Un excellent article de Jacques Caillouette de l'Université de Sherbrooke, auteur d’un récent rapport de recherche sur le développement des communautés en Estrie.
Souvent, lorsque nous pensons à la mobilisation de ressources pour lancer le développement, nous pensons à des ressources matérielles ou humaines afin de donner des moyens à nos projets. Ces ressources sont centrales, qu’elles soient internes ou externes aux communautés. Elles sont, comme on le dit, le nerf de la guerre. Sans moyen, sans support formel, une action à la longue s’essouffle et périclite.
Ceci dit, en conjonction avec la mobilisation de ces ressources, et comme levier à celles-ci, il faut penser à la mobilisation de ressources identitaires, c’est-à-dire que les acteurs, porteurs de l’action, puissent s’identifier et s’investir dans des identités territoriales qui donnent sens à leur motiva- tion et à l’orientation de leurs efforts.
[…] le développement des communautés consiste, dans l’action, à mobiliser des identités qui transforment un espace physique objectif en communauté d’appartenance et d’engagement pour les personnes, les organismes et les institutions y résidant ou s’y investissant. Nous pouvons encore dire que le développement des communautés se définit comme le passage d’une logique d’actions éclatées sur un territoire à un processus, de territorialisation de l’action à partir de ce territoire.
Les notions subjectives d’identité, de territoires vécus, de sentiment d’appartenance et d’engagement sont donc au centre de notre propos. […] Le territoire vécu est le contraire d’habiter un lieu comme si on n’en faisait pas partie, comme si on n’y était pas. C’est le contraire, autrement dit, du rapport utilitaire ou fonctionnel au milieu d’habitat ou de vie.

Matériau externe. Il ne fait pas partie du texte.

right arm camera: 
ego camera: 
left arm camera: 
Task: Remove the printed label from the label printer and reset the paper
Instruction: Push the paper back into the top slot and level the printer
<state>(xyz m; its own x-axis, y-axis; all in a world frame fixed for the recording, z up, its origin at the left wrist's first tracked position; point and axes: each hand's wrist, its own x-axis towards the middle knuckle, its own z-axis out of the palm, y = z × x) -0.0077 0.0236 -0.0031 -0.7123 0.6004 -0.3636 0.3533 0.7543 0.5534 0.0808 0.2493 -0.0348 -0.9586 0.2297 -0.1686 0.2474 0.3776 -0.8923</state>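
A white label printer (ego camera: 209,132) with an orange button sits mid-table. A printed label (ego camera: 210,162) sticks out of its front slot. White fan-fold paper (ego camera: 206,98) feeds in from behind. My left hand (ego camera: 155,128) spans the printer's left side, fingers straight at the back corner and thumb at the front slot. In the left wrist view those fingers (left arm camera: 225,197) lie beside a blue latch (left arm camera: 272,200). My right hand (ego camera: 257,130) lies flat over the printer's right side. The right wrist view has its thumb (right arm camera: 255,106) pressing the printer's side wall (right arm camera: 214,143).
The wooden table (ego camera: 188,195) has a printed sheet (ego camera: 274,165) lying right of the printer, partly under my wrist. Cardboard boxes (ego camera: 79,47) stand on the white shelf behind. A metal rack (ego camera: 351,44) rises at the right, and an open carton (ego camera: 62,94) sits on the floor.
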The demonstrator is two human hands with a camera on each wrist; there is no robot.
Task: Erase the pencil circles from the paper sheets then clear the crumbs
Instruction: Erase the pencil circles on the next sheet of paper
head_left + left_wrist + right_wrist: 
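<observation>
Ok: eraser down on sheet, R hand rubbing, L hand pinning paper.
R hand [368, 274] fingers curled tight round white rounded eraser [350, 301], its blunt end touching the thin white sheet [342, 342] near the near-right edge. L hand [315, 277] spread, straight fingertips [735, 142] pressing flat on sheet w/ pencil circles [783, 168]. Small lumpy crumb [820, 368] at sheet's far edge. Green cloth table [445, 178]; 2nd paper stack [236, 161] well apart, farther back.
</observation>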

Or, le développement des communautés consiste justement à bâtir ou à consolider la force de ces territoires vécus, à injecter de la subjectivité dans des rationalités qui, trop froides et laissées à elles-mêmes, brisent la subjectivité et l’engagement des populations, des intervenants et des organisations au plan local qui sont au service de ces populations et du développement de leur communauté.